New Zealand councillor Neil Walker is going out on a limb in order to get more forest happening. Source: New Zealand Herald
The Taranaki regional councillor has heard a lot of complaints about the way Ministry for Primary Industries (MPI) staff decide which forests can be part of New Zealand’s Emissions Trading Scheme (ETS).
He’s reacting by taking the risk of planting 25ha of eucalypts on steep slopes he owns in the Waitotara Valley.
The risk is that MPI will not allow them into the scheme and he will get no income from the planting.
He wanted assurance before he planted that the forest could be part of the ETS. But MPI Director Spatial, Forestry and Land Management Oliver Hendrickson says that decision will only be made after the forest is planted.
“Under the Climate Change Response Act, MPI can make formal assessments on the eligibility of forest land in the ETS only when it receives a registration application.
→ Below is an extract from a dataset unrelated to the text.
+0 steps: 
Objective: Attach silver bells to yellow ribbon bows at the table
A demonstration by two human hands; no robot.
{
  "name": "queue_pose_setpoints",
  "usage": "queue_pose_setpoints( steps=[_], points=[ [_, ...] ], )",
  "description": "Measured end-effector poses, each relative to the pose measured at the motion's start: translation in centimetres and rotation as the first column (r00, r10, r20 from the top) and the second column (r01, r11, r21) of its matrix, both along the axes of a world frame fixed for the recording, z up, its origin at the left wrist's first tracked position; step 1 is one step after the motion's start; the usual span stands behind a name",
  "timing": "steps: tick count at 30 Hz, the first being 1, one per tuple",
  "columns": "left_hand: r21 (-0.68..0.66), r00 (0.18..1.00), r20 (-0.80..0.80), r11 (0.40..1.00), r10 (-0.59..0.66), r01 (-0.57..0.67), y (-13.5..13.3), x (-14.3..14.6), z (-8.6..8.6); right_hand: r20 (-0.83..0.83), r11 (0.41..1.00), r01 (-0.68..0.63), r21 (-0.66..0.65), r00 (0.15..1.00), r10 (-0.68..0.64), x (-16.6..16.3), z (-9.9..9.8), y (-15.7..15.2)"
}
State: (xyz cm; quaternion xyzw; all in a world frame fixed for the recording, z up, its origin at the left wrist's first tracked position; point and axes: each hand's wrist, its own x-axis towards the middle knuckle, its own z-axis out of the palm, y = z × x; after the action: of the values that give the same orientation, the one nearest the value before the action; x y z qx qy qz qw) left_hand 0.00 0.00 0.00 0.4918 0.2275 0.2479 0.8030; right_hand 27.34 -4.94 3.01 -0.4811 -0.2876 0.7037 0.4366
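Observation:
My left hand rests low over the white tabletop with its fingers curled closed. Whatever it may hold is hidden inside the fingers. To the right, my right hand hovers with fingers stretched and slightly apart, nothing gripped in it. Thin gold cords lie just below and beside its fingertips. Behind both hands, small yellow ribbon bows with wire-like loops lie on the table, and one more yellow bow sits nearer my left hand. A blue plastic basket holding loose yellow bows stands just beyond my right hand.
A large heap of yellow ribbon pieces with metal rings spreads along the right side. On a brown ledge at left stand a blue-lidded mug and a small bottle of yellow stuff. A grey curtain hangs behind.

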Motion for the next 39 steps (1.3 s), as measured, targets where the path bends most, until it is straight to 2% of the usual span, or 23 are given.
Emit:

To be eligible to enter the ETS, the land must already be in forest.”
There is nothing in the act that explicitly says that, Mr Walker said.
“Just think how silly that is. It would mean you can’t get a building or resource consent for a supermarket before you build it.”
Fellow foresters Sid Soulsby and Tom Clarkson have been told their Shellwood Forest in Kauarapaoa Rd, once admitted to the ETS, is 83% ineligible now. The reason given is that a 1993 photo shows shading indicating vegetation other than grass was present before it was planted.
“Nobody disagrees that if land was in forest before 1990 it can’t be included in the Emissions Trading Scheme, but MPI boffins have gone much further than that,” Mr Walker said.
MPI staff have been looking as hard as they can to find anything that will let them disallow the land, he said.
“That is in my mind ridiculous and unfair. Doesn’t Mr Hendrickson know that we have to meet the 2030 Paris targets [to store carbon and offset emissions]?”
Mr Walker sees it as his duty as a community leader to challenge MPI’s “obstructionist behaviour” and get change.
“Climate change mitigation is too important for humanity to just sit back and ignore this,” he said.